The Second Coming of the KKK
Page 1
In memory of my friend, collaborator, and radical guru,
the late Ros Baxandall
And to my beloved partner, Allen Hunter
CONTENTS
Preface and Acknowledgments
Introduction: “100% AMERICANISM”
1.REBIRTH
2.ANCESTORS
3.STRUCTURES OF FEELING
4.RECRUITMENT, RITUAL, AND PROFIT
5.SPECTACLES AND EVANGELICALS
6.VIGILANTISM AND MANLINESS
7.KKK FEMINISM
8.OREGON AND THE ATTACK ON PAROCHIAL SCHOOLS
9.POLITICAL AND ECONOMIC WARFARE
10.CONSTITUENTS
11.LEGACY: DOWN BUT NOT OUT
Appendix 1: A Glossary of Some Klan Titles
Appendix 2: Klan Evaluation of US Senators, 1923
Notes
Index
PREFACE AND ACKNOWLEDGMENTS
In writing this book I was able to stand on the sturdy shoulders of many other scholars. Not only rigorous, they are also scholars who cared enough about freedom, justice, and our nation of immigrants to spend time studying something as unpleasant as the Ku Klux Klan. They understood that we Americans need a full and honest accounting of all our past, especially when it continues to shape our present. (But then, when doesn’t it?)
The work of these scholars is cited repeatedly in the endnotes, but I want to offer here particular thanks to Kathleen Blee, David A. Horowitz, Allen Hunter, and Nancy MacLean. I am grateful also that I could rely on work by Charles Alexander, Kelly Baker, Betty Brenner, Newell Bringhurst, Dana Caldemeyer, David Chalmers, John Craig, Sarah Doherty, Glenn Feldman, Craig Fox, David J. Goldberg, Robert Alan Goldberg, Elizabeth Hatle, Thomas Heuterman, Kenneth Jackson, William Jenkins, Robert Johnston, Kelli Kerbawy, John T. Kneebone, Jeff LaLande, Elinor Langer, Shawn Lay, Rory McVeigh, Richard Melching, Tim Messer-Kruse, Leonard Moore, Thomas Pegram, Tom Rice, Mark Richard, Chris Rhomberg, Allen Safianow, Michael Schuyler, Wendy Thorson, Eckard Toy, William Trollinger Jr., Todd Tucker, Frances Valenti, and Wyn Wade. These people did the hard work and hard thinking that guided me. I hope I have done them justice.
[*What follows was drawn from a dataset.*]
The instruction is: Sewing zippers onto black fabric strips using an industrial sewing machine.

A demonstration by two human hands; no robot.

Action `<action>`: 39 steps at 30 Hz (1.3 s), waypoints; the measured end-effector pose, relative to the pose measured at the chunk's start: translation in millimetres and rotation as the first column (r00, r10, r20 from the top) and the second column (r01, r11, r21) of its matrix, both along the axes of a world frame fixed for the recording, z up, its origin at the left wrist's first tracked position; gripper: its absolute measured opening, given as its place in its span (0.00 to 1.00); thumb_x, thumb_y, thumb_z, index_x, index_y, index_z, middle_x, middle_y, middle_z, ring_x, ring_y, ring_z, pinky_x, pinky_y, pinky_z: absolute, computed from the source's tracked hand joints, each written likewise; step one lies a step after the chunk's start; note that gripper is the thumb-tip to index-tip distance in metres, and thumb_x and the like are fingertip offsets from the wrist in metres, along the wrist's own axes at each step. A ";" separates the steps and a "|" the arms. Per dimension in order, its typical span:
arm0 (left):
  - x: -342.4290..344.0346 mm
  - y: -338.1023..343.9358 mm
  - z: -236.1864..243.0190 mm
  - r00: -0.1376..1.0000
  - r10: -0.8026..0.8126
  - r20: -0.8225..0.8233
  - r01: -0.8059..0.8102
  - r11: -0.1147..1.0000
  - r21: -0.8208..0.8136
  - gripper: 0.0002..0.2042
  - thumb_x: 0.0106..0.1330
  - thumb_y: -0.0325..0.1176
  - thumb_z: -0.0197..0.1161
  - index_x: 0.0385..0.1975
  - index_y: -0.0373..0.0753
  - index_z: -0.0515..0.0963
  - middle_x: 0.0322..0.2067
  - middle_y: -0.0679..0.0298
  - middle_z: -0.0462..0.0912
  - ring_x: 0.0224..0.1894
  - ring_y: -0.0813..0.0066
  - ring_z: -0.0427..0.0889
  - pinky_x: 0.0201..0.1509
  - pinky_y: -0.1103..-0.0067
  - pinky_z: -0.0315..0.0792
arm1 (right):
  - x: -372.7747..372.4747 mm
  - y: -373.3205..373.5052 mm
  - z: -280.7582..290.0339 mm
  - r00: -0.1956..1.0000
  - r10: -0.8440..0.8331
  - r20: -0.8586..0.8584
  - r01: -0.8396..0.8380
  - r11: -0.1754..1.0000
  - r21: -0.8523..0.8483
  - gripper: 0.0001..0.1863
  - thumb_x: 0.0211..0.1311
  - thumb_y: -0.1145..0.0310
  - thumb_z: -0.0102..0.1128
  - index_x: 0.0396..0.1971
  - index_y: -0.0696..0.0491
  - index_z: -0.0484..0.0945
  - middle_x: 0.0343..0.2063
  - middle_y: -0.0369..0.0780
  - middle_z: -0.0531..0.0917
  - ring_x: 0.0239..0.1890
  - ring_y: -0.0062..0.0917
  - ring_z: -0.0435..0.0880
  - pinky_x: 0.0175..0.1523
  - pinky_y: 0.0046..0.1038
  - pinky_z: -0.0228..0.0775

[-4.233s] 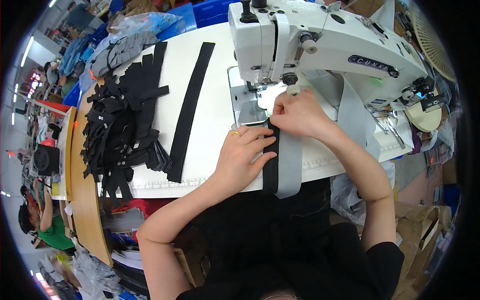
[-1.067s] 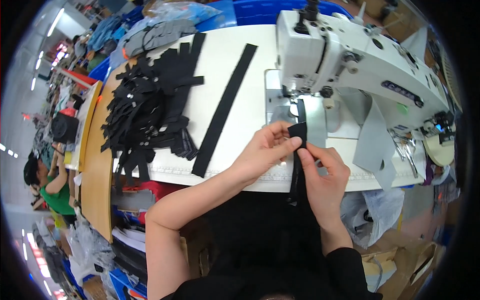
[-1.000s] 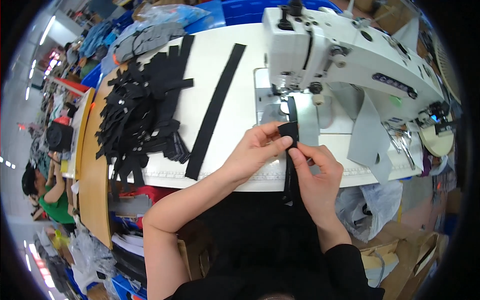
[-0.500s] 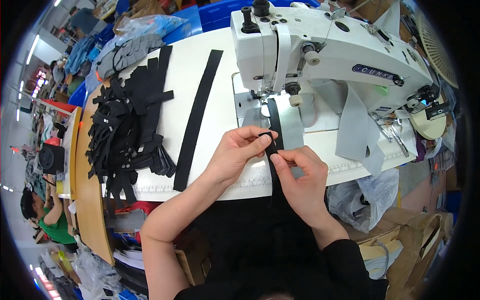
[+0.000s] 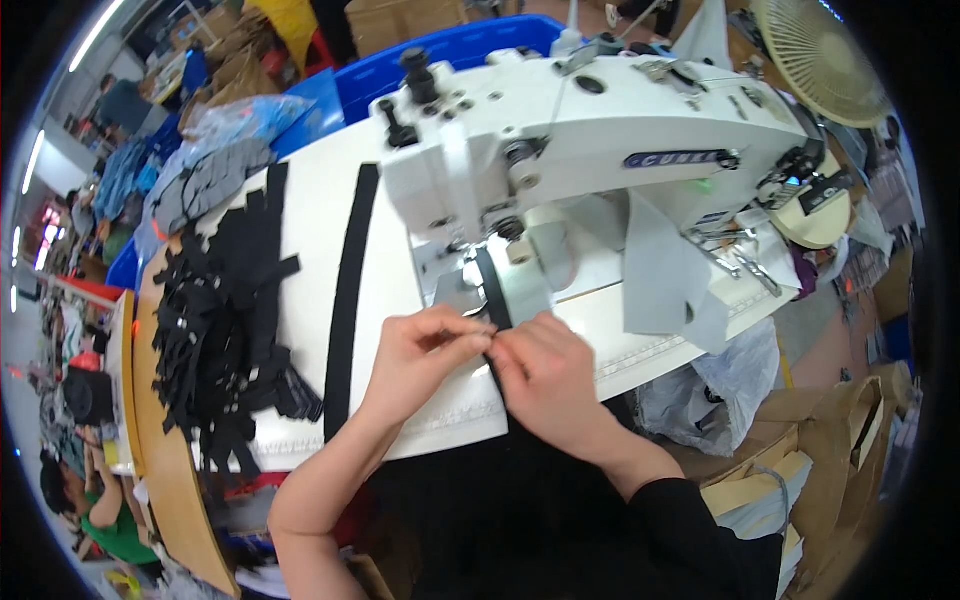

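Observation:
A narrow black fabric strip [image 5: 493, 287] runs from under the presser foot of a white sewing machine [image 5: 590, 130] toward me. My left hand [image 5: 425, 358] is closed in a pinch on this strip, thumb against forefinger. Close against it, my right hand [image 5: 545, 372] pinches the strip too, fingertips nearly touching those of the left. The fingers hide the part of the strip between them, and motion blurs it a little. Left of the machine, a long black strip [image 5: 350, 285] lies by itself on the white tabletop [image 5: 440, 425].
A heap of black strips [image 5: 220, 320] covers the table's left side. Grey fabric [image 5: 665, 270] hangs beneath the machine arm, near metal scissors [image 5: 750, 265]. Behind stand a blue crate [image 5: 460, 50] and a fan [image 5: 825, 65]. Cardboard [image 5: 830, 470] is at lower right; another person [image 5: 110, 510] sits far left.
The whole view has shifted, so the machine and table sit lower and further left. Both hands stay on the strip, fingertips closer together; the folded bit of strip seen earlier is now covered.

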State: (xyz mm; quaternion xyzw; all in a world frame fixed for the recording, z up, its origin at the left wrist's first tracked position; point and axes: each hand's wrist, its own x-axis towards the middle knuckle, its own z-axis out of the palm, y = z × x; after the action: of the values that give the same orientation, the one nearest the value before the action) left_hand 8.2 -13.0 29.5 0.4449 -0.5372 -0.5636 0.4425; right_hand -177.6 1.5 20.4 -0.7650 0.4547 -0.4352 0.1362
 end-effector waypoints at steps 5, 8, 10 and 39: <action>-1.6 2.0 -4.7 0.976 0.164 0.141 -0.143 0.978 -0.153 0.03 0.63 0.23 0.74 0.31 0.31 0.87 0.29 0.67 0.86 0.33 0.84 0.80 0.38 0.83 0.71 | 6.9 0.7 -4.7 1.000 0.027 -0.007 -0.026 1.000 0.010 0.05 0.64 0.73 0.66 0.29 0.56 0.79 0.26 0.40 0.80 0.33 0.38 0.79 0.37 0.38 0.73; 3.4 -5.7 -7.8 0.975 0.211 0.072 -0.206 0.976 -0.075 0.03 0.65 0.24 0.73 0.31 0.31 0.87 0.28 0.68 0.86 0.32 0.85 0.79 0.38 0.83 0.71 | 7.7 2.9 -2.9 0.988 0.079 0.136 -0.103 0.979 0.176 0.05 0.67 0.71 0.64 0.33 0.56 0.81 0.28 0.41 0.82 0.35 0.40 0.81 0.38 0.40 0.74; 3.0 -15.0 -6.6 0.977 0.206 0.051 -0.205 0.979 -0.022 0.04 0.67 0.24 0.72 0.32 0.31 0.87 0.27 0.69 0.85 0.31 0.86 0.78 0.36 0.85 0.70 | 1.2 1.6 -0.1 0.996 0.056 0.068 -0.070 0.973 0.222 0.05 0.69 0.70 0.64 0.35 0.56 0.83 0.29 0.42 0.83 0.36 0.41 0.81 0.38 0.41 0.74; 0.8 -5.9 -9.0 0.656 0.316 0.686 0.149 0.837 -0.527 0.13 0.67 0.28 0.67 0.50 0.33 0.86 0.52 0.58 0.83 0.55 0.60 0.78 0.67 0.65 0.62 | 12.2 -17.8 -6.5 0.978 -0.179 -0.105 0.190 0.976 0.104 0.08 0.63 0.67 0.71 0.36 0.52 0.80 0.30 0.38 0.82 0.36 0.35 0.82 0.35 0.36 0.75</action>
State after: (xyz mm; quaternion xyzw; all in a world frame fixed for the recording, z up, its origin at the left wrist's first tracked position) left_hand 9.0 -18.9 20.5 0.5183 -0.7844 -0.1317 0.3141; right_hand -165.4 -16.3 13.9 -0.7302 0.5540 -0.3825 0.1166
I want also to thank the Radcliffe Institute for Advanced Study and the NYU Graduate School for giving me time that helped me write this book, and the NYU History Department for providing such a stimulating and supportive place to work.
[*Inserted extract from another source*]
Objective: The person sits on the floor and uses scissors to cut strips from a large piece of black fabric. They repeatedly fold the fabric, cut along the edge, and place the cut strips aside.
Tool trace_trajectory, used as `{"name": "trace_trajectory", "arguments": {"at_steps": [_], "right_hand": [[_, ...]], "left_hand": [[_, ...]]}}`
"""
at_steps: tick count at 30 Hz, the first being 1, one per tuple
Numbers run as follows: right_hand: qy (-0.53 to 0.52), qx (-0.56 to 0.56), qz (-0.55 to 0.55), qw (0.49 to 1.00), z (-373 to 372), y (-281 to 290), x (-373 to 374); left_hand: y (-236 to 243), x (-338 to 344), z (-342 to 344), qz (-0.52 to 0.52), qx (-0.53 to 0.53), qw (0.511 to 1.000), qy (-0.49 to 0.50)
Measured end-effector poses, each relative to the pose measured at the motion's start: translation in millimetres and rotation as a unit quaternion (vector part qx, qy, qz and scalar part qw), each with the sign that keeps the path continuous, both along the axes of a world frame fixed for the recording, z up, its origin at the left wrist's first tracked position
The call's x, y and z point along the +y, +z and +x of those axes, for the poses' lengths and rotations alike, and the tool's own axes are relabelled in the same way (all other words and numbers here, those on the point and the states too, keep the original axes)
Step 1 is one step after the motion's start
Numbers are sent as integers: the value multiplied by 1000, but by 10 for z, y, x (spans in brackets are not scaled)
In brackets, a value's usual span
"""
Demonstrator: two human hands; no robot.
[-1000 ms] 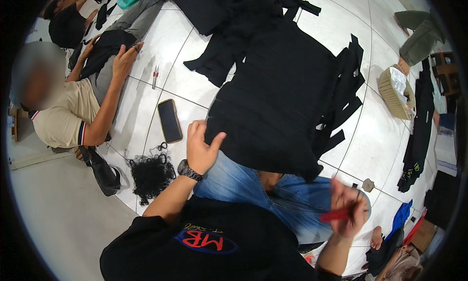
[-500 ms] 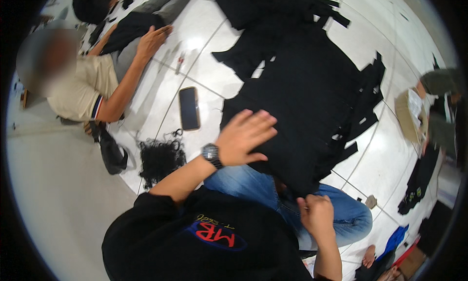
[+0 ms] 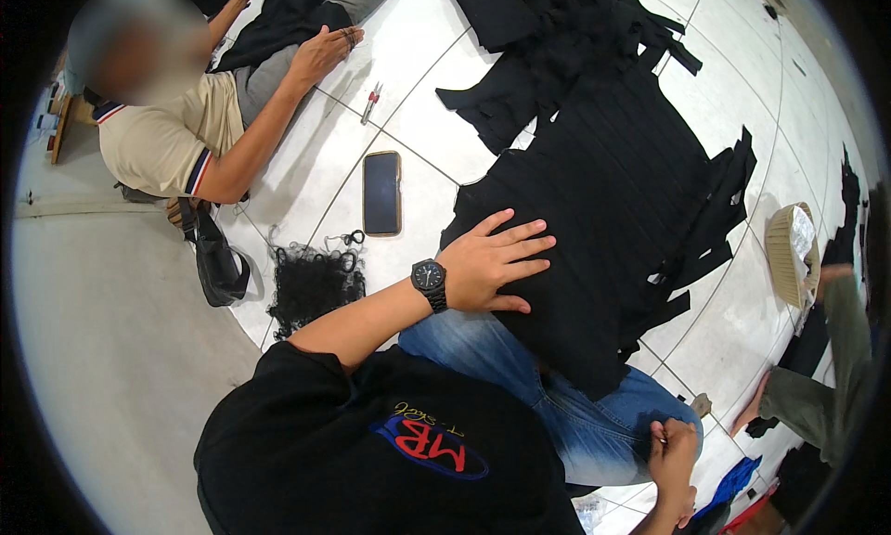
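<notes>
Right hand [image 3: 675, 456] has moved from the black cloth [image 3: 608, 210] to the jeans' [image 3: 594, 433] edge, curled up, can't tell if it's gripping anything. Left hand [image 3: 492, 266] is spread wide on the cloth, which lies over jeans and tiles [image 3: 425, 210], right side already ragged strips, middle looks whole

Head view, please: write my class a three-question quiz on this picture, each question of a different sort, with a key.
1. Which of the person's hands lies spread on the black cloth?
2. True or false: the phone lies on top of that cloth.
3. Fill the gap: the spread hand's wrist wears a black ____.

Key
1. The left hand.
2. False: the phone lies on the white tiles.
3. Watch.
</notes>
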State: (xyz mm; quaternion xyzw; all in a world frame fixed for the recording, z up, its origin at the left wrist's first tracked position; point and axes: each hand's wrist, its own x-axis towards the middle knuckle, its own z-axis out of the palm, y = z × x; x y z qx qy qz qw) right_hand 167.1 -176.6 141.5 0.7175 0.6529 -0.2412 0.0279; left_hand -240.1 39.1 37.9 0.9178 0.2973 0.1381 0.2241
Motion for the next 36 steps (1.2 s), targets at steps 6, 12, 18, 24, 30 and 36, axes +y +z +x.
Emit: {"name": "trace_trajectory", "arguments": {"at_steps": [6,12,18,24,30,36], "right_hand": [[-96,-95,-60,989,382,20,-60],[-176,697,26,694,-636,93,440],[122,-37,257,958,-708,-371,1046],[128,66,81,986,-540,-398,711],[65,75,21,995,-255,-309,510],[29,3,37,999,145,-96,319]], "left_hand": [[15,-6,-5,0,1,1000,27],[-479,-55,-558,-91,-151,872,457],[-664,-92,-668,-257,-239,840,415],[-813,-208,-594,-275,-299,791,457],[-803,-251,-539,-256,-326,779,469],[-823,-273,-544,-236,-318,783,479]]}}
Several scholar friends also did me the favor of reading parts of this text. Much gratitude to Kathleen Blee, Allen Hunter, Rosie Hunter, Michael Kazin, Nancy MacLean, and Charles Postel. Whatever mistakes remain, despite their best efforts, are mine alone.
I am appreciative of the many colleagues, friends, and acquaintances with whom I have discussed right-wing populism, social movements, democracy, and feminism. I am particularly indebted to the late Ros Baxandall, as well as to Suzanne Desan, Sara Evans, Susan Stanford Friedman, Michael Kazin, Linda Kerber, Alice Kessler-Harris, Elinor Langer, Judith Walzer Leavitt, Elaine Tyler May, Michele Mitchell, Maria Montoya, Erika Munk, Andrew Needham, Molly Nolan, Guy Ortolano, Ros Petchesky, Frances Fox Piven, Katha Pollitt, Charles Postel, Liz Schneider, Barbara Weinstein, Judith Vichniac, and Marilyn Young. Please do not blame any of them for whatever errors can be found here.
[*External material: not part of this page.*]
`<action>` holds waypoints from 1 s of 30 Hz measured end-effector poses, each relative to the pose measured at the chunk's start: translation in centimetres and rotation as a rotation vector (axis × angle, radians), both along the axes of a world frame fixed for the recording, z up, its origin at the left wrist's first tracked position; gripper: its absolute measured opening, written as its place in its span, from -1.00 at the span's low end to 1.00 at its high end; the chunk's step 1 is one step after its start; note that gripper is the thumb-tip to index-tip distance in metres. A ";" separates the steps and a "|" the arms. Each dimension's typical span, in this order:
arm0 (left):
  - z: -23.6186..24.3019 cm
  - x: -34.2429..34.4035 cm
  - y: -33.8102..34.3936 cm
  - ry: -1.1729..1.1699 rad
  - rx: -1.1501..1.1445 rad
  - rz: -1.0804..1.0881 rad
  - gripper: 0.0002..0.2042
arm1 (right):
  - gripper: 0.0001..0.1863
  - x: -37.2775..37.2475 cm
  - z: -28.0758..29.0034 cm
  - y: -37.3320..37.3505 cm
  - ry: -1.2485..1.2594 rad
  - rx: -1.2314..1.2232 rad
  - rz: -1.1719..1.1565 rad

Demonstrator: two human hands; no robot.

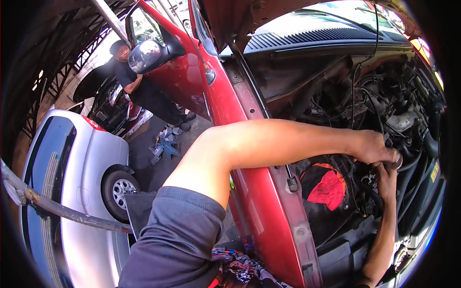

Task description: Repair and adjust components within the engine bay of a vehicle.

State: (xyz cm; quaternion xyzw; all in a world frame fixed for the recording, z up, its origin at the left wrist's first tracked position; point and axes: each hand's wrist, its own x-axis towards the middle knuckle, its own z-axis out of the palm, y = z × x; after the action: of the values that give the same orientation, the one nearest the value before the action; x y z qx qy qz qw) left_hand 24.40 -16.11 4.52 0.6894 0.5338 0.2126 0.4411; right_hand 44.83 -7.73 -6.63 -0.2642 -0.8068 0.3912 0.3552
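My left arm stretches across the red fender (259, 206) into the engine bay (331, 110). At its end my left hand (372, 146) is closed, with the fingers curled over a small dark rounded part (396, 162) that I cannot identify. My right hand (385, 180) comes up from below and meets the left one there, its fingers bent and partly hidden. Dark hoses and metal engine parts (403, 120) surround both hands. Beside them, nearer the fender, lies a red and black cap-like cloth (326, 188).
The raised hood (269, 14) overhangs the far side. Left of the fender stands the red door with its mirror (145, 55), and a person (144, 86) behind it. A silver car (96, 168), a slanted metal pole (72, 215) and small boxes (165, 144) on the ground are farther left.
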 end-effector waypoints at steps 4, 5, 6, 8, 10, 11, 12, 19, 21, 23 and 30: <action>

I continue to admire and be daunted by the energy, skill, and indomitable spirit of my longtime agent, Charlotte Sheedy. She took me on as a client in the 1970s, a time when publishers were leery of feminist books. Her sharp intelligence, ethical commitment, and passion for good books are inspiring. Her friendship over these many decades has been a blessing.
Charlotte also brought me the gift of a superb and learned editor, Robert Weil of Norton. He is an intellectual of great perspicacity and integrity. His enormous capacity for work and superb skills as a reader and editor have made several of my books much better. He pushed me to finish this manuscript quickly, for very good reason, and then worked overtime to read every word of it; an editor of a sort that is rare these days, he offered me not only textual editing but substantive historical suggestions. I could not fulfill all his hopes, but the book is vastly better than it would have been without him. I am deeply grateful, Bob.
Several others helped me greatly, reconfirming why I like working with W. W. Norton. It takes a team to publish a book. Because I hurried to produce this one, and finished it while teaching, Norton staff had to put up with my occasional inattentiveness and muddled queries. Particular thanks to Marie Pantojan, who patiently and efficiently answered questions, fielded requests, and shepherded the manuscript with care. My masterful assistant in gathering photographs, Elyse Rieder, not only coped with my disorganized record-keeping and indecisiveness but also offered sage advice. I benefited from the work of a fine copy editor, India Cooper. Not content merely to catch my errors and omissions, she found substantive mistakes and then did the research necessary to correct them. Her rephrasings often made my text more graceful. I am sure they will all be relieved when this book is finally in print. I am very grateful to everyone at Norton, and hope that they will be able to take some pride in the final product.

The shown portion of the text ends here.